═══ DATASET EXCERPTS ═══
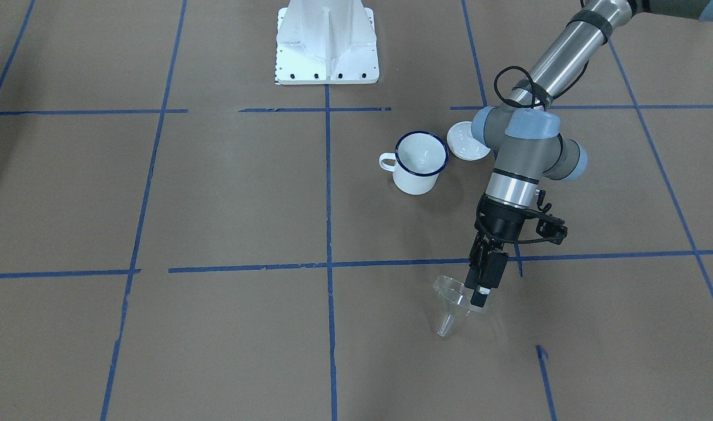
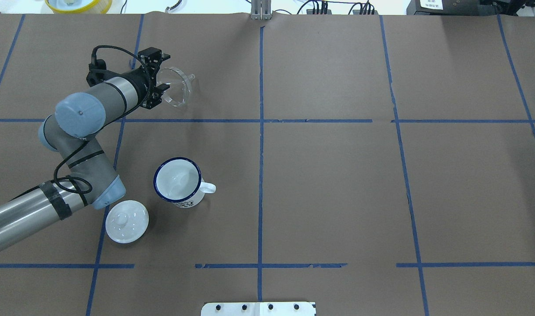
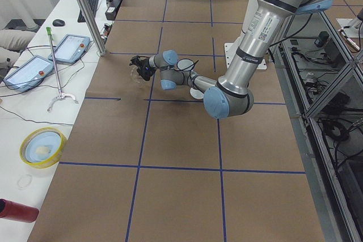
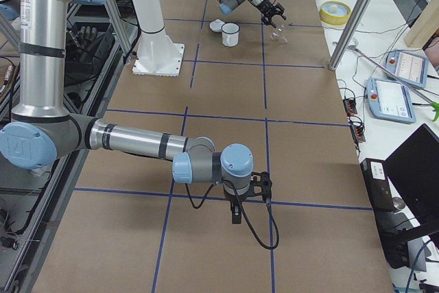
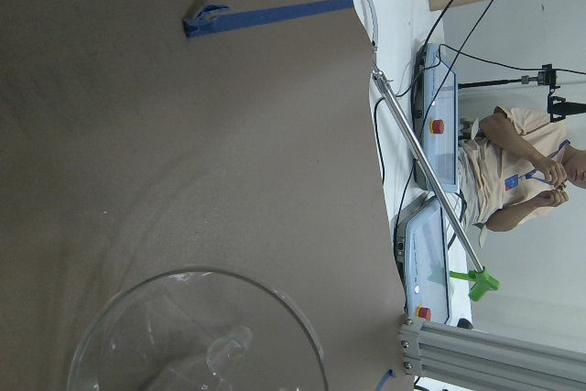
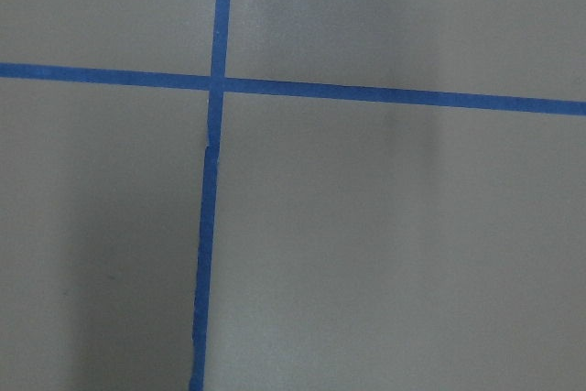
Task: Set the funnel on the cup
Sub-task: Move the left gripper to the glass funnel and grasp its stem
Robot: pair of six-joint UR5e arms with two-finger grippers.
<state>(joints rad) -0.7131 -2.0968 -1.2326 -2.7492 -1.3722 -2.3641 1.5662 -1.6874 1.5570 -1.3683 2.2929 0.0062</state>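
The funnel [image 1: 453,307] is held tilted at its rim by the left gripper [image 1: 478,297], whose 2 fingers are closed onto the clear plastic, spout slanting downward. Whether the spout touches the table [image 1: 216,193] cannot be told. The cup [image 1: 417,166] is left standing upright well apart from the funnel, nearer the robot's base, with its mouth uncovered. A white lid [image 1: 462,143] lies just beside the cup, opposite its handle. The right gripper [image 4: 235,216] is seen only from the side, low over blue tape [image 6: 215,226]; its opening cannot be told.
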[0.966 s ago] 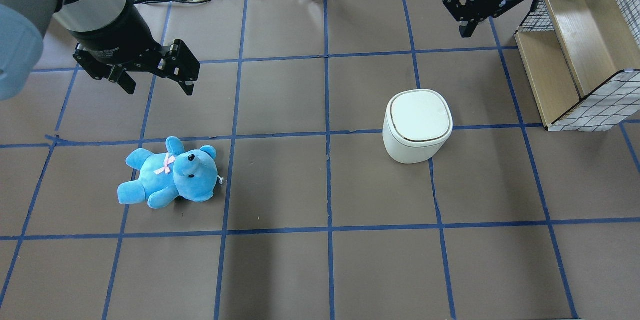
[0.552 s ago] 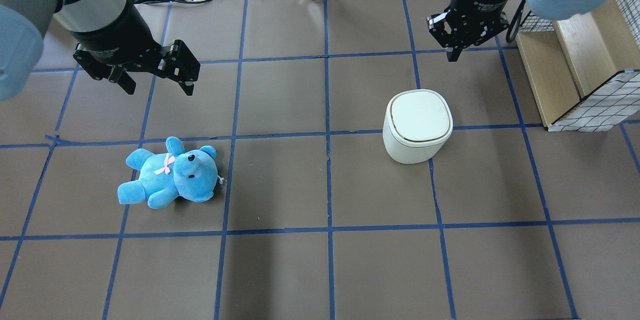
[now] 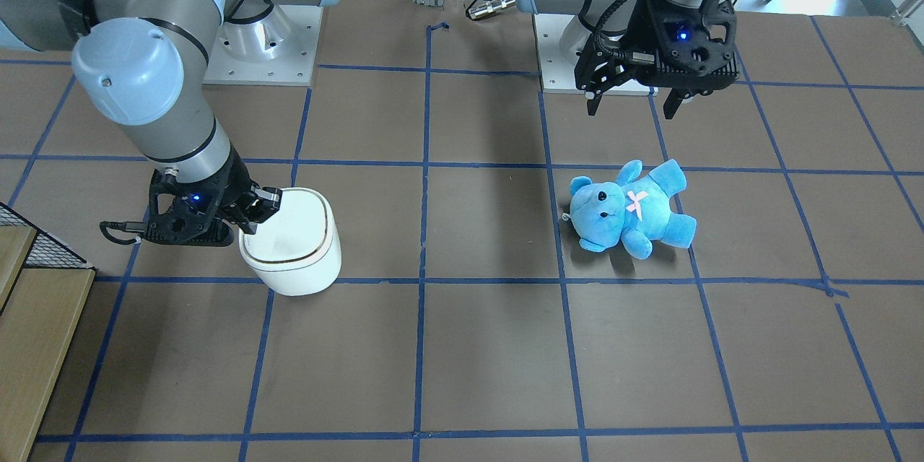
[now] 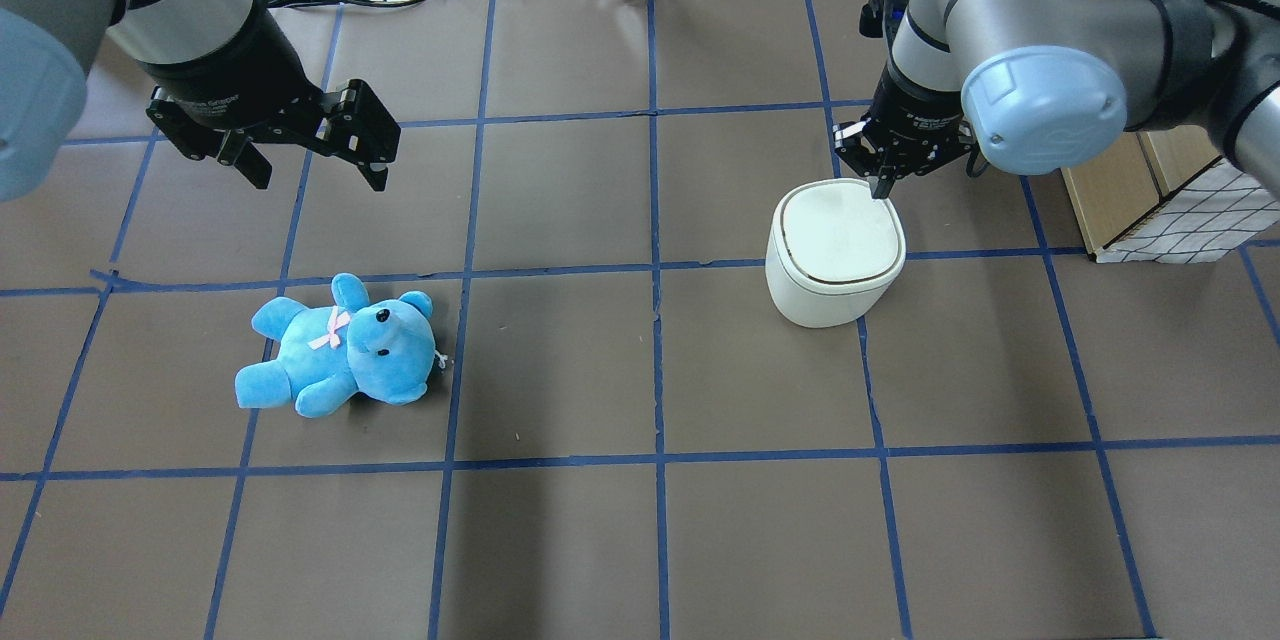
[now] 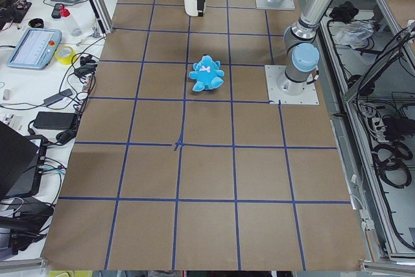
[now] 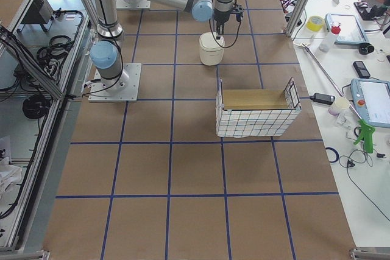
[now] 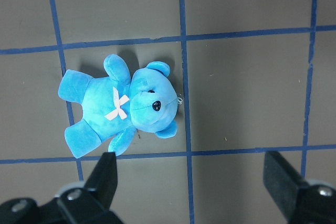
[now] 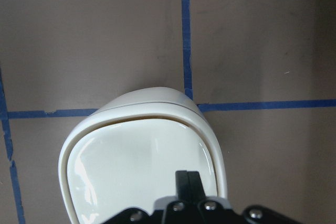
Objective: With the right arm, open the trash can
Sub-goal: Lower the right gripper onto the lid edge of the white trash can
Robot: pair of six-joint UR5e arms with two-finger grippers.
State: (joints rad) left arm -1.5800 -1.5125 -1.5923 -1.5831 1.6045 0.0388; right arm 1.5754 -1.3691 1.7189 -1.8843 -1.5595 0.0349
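Trash can (image 4: 835, 295) shut on blue-taped brown table (image 4: 560, 540); right pincer (image 4: 880, 188) together at lid (image 4: 838, 232) edge, left pincer (image 4: 320, 178) apart.

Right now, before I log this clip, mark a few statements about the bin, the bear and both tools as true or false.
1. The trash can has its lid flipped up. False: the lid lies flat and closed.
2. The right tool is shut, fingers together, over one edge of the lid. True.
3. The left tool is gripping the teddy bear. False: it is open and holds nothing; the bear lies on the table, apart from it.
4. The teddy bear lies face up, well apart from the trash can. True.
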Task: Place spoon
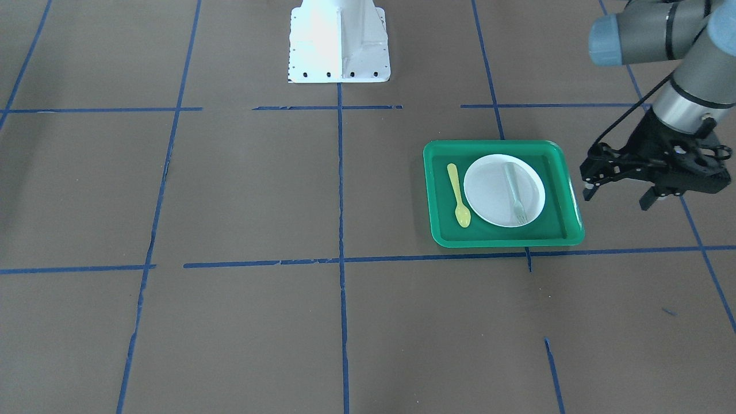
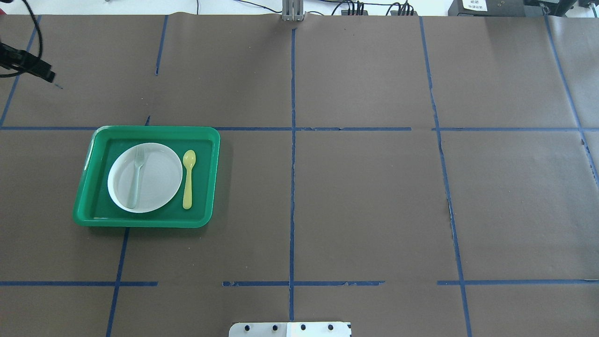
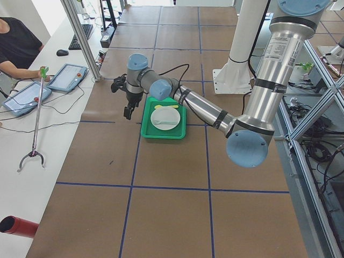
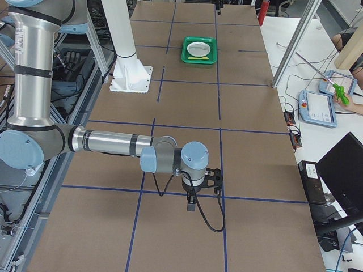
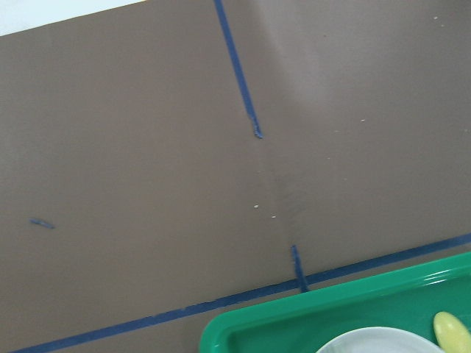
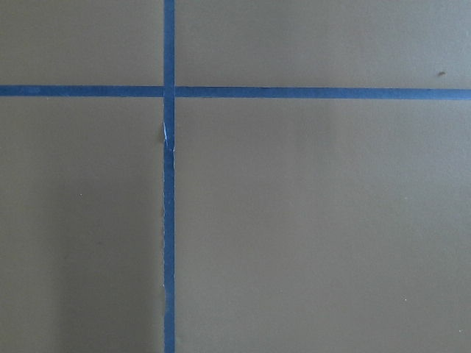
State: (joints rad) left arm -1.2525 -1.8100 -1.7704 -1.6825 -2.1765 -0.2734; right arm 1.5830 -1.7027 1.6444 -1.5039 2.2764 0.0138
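Note:
The pale-yellow spoon (image 1: 459, 195) lies flat in the green tray (image 1: 506, 243), beside the white plate (image 1: 489, 190), with its bowl toward the table's far side from the robot. It also shows in the overhead view (image 2: 188, 180) and at the bottom edge of the left wrist view (image 5: 450, 331). My left gripper (image 1: 616, 198) is open and empty, hovering above the table beside the tray, apart from it. My right gripper (image 4: 191, 201) shows only in the exterior right view, far from the tray; I cannot tell whether it is open or shut.
A grey-green fork (image 1: 514, 192) lies on the plate. The robot's white base (image 1: 339, 43) stands at the table's middle. Blue tape lines cross the brown table. An operator sits at a side desk (image 3: 16, 43).

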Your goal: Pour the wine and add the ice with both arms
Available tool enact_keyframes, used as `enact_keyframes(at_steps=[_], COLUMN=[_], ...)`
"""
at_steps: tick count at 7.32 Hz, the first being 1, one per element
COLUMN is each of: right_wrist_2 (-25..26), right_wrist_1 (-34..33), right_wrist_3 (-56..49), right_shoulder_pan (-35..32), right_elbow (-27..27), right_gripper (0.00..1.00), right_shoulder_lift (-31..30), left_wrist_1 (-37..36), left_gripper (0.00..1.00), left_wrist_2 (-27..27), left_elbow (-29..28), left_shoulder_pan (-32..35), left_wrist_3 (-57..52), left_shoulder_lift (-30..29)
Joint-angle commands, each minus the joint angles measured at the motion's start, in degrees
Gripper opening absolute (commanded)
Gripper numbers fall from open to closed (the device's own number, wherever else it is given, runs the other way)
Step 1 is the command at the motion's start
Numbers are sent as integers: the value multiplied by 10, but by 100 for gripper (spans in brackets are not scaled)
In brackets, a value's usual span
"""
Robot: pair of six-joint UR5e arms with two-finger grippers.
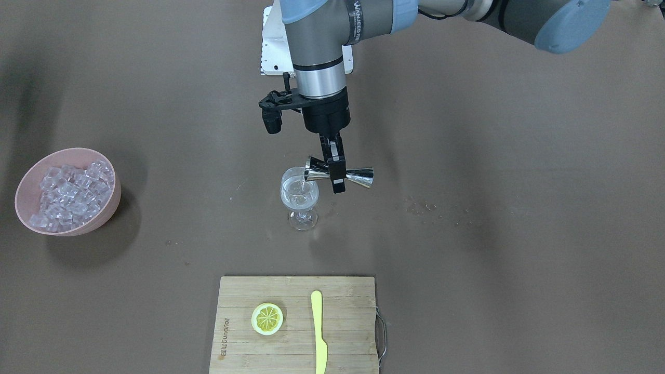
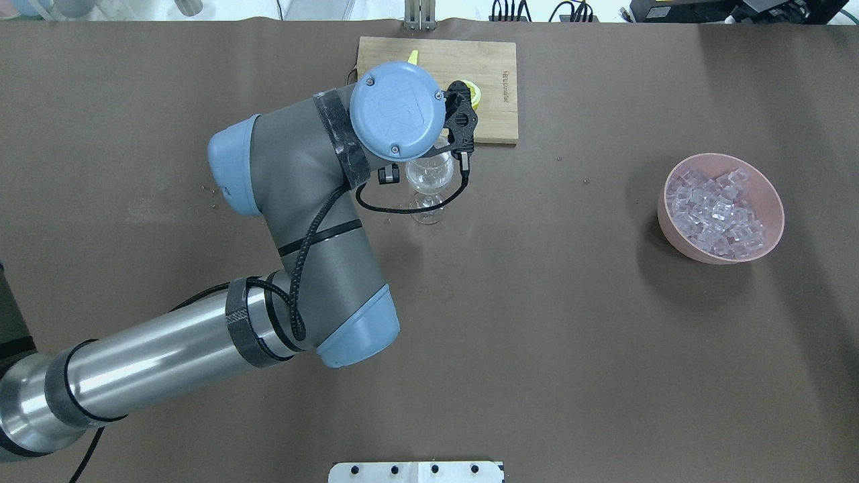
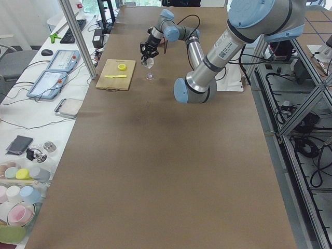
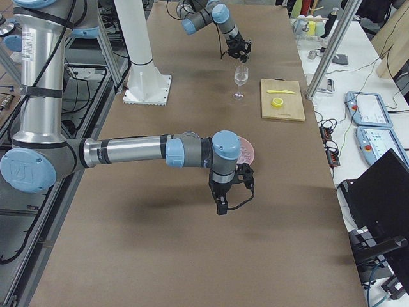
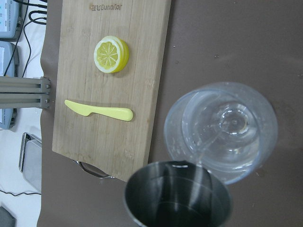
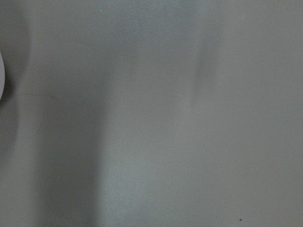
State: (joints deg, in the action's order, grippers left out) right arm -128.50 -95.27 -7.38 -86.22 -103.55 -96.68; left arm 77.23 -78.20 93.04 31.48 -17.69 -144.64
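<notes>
sideways, left gripper [image 1: 337, 179] tips jigger [image 1: 360, 177] (wine [image 1: 300, 183] streaming) into glass [image 1: 302, 208]

Overhead: left arm [image 2: 315, 221], at its blue wrist cap, covers the left hand [image 1: 336, 175] and the jigger [image 1: 358, 177] fully, plus part of the glass [image 2: 429, 176] rim. Lemon slice [image 2: 475, 97], just past the glass, mostly behind the black camera bracket [image 2: 462, 121]; knife [image 2: 413, 56] shows only a tip. Front view: knife and cutting board [image 1: 244, 332] cut by the bottom edge, beyond the glass. Left wrist view: jigger cut by the bottom edge, hand hidden. Right wrist view: blurred worktop [image 6: 165, 118], pale sliver [image 6: 1, 75] cut by the left edge, can't tell what. Right side view: right hand [image 4: 222, 206] too small to read its jaws; it blocks most of the bowl [image 4: 249, 150], well apart from the glass.
</notes>
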Motion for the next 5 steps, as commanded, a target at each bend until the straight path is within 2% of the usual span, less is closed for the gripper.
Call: enact_keyframes(at_steps=[1, 5], right_wrist_2=[0, 0], right_wrist_1=[0, 0], right_wrist_3=[0, 1], right_shoulder_pan=[0, 0], right_elbow=[0, 0], right_gripper=[100, 100], right_shoulder_lift=[0, 1], left_wrist_1=[-2, -25], left_gripper=[0, 0], left_wrist_2=[47, 59], left_elbow=[-1, -2], left_shoulder_pan=[-23, -32], left_wrist_3=[-10, -17], left_shoulder_lift=[-3, -13])
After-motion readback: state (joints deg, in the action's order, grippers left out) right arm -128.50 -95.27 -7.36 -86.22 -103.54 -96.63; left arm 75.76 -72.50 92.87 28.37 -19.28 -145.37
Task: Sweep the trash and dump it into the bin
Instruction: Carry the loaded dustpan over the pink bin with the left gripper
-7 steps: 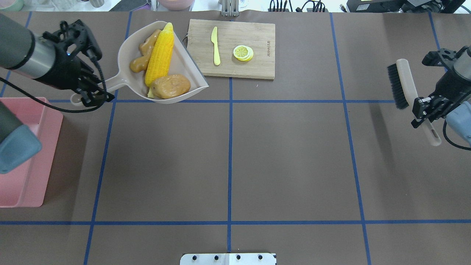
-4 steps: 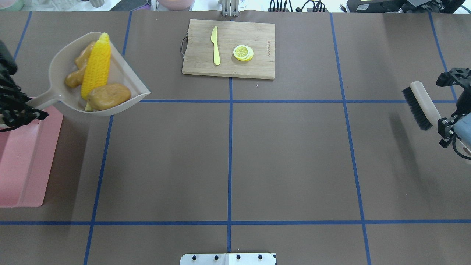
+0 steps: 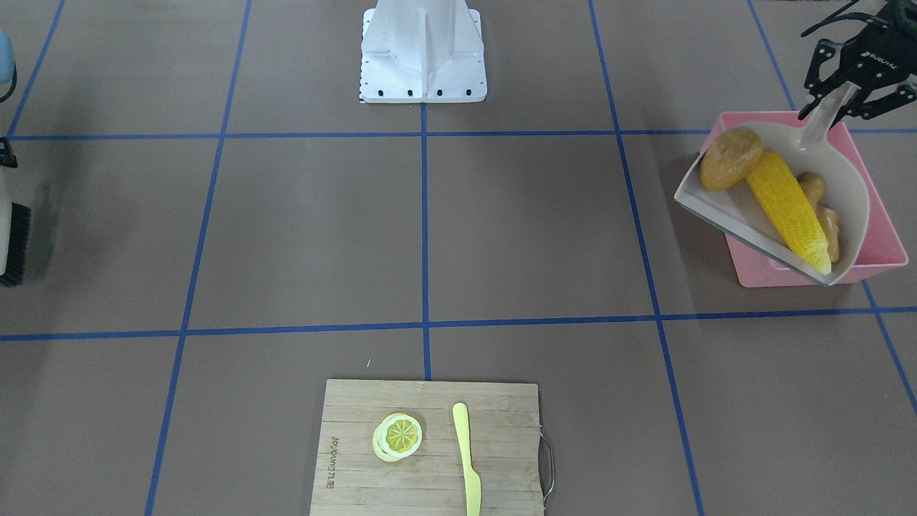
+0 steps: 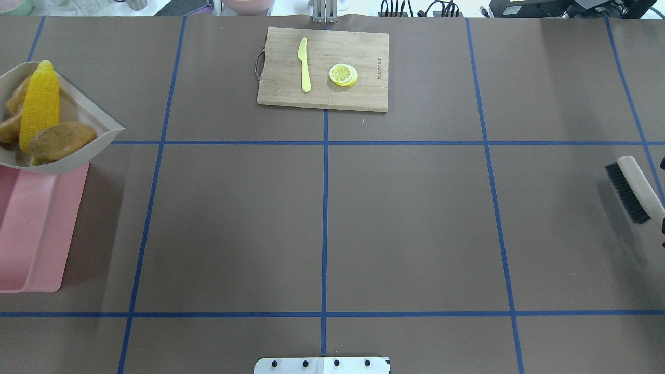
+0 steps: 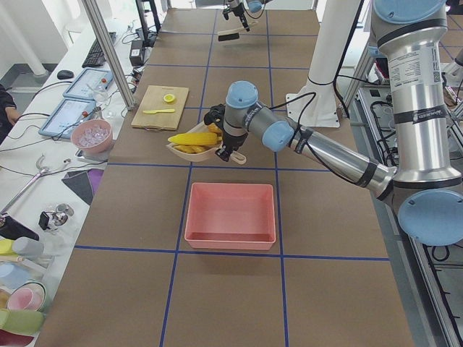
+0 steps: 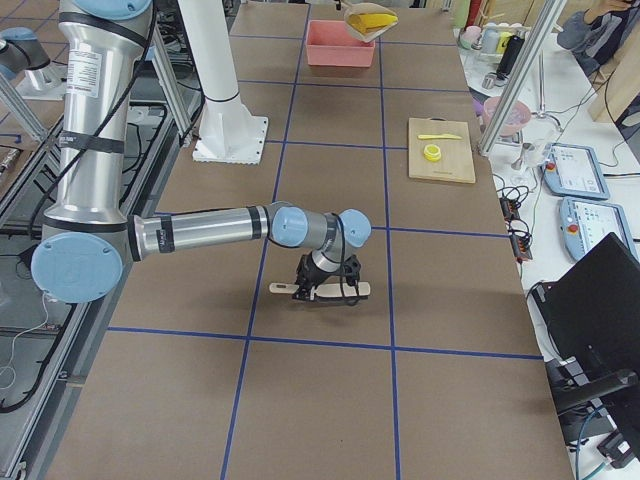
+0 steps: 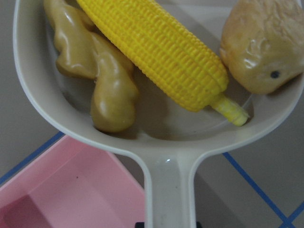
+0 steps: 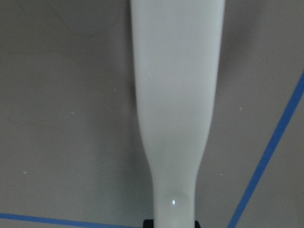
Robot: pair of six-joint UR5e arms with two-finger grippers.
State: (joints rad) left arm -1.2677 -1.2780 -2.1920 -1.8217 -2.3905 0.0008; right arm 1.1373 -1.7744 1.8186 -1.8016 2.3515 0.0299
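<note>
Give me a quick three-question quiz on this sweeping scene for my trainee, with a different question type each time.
1. True or false: the corn, potato and ginger root already lie in the pink bin.
2. What is the left tool gripping? A) the bin's rim B) the dustpan handle C) nothing
3. Name the two things lying on the cutting board.
Key:
1. False: they sit in the lifted dustpan, and the bin is empty.
2. B.
3. A pale yellow knife and a lemon slice.
</note>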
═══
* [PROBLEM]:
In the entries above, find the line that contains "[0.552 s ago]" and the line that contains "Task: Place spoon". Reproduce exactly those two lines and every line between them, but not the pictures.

* [PROBLEM SOLUTION]:
[0.552 s ago] 
[now] 
[now] 
[now] 
[now] 
[now] 
[now] 
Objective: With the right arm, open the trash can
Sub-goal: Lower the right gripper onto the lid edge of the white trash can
Robot: pair of six-joint UR5e arms with two-finger grippers.
State: (joints rad) left arm -1.5800 -1.5125 -1.5923 -1.5831 1.6045 0.0388; right arm 1.5754 -1.3691 1.7189 -1.8843 -1.5595 0.0349
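Trash can (image 4: 835, 295) shut on blue-taped brown table (image 4: 560, 540); right pincer (image 4: 880, 188) together at lid (image 4: 838, 232) edge, left pincer (image 4: 320, 178) apart.

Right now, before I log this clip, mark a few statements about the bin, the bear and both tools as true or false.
1. The trash can has its lid flipped up. False: the lid lies flat and closed.
2. The right tool is shut, fingers together, over one edge of the lid. True.
3. The left tool is gripping the teddy bear. False: it is open and holds nothing; the bear lies on the table, apart from it.
4. The teddy bear lies face up, well apart from the trash can. True.
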Task: Place spoon

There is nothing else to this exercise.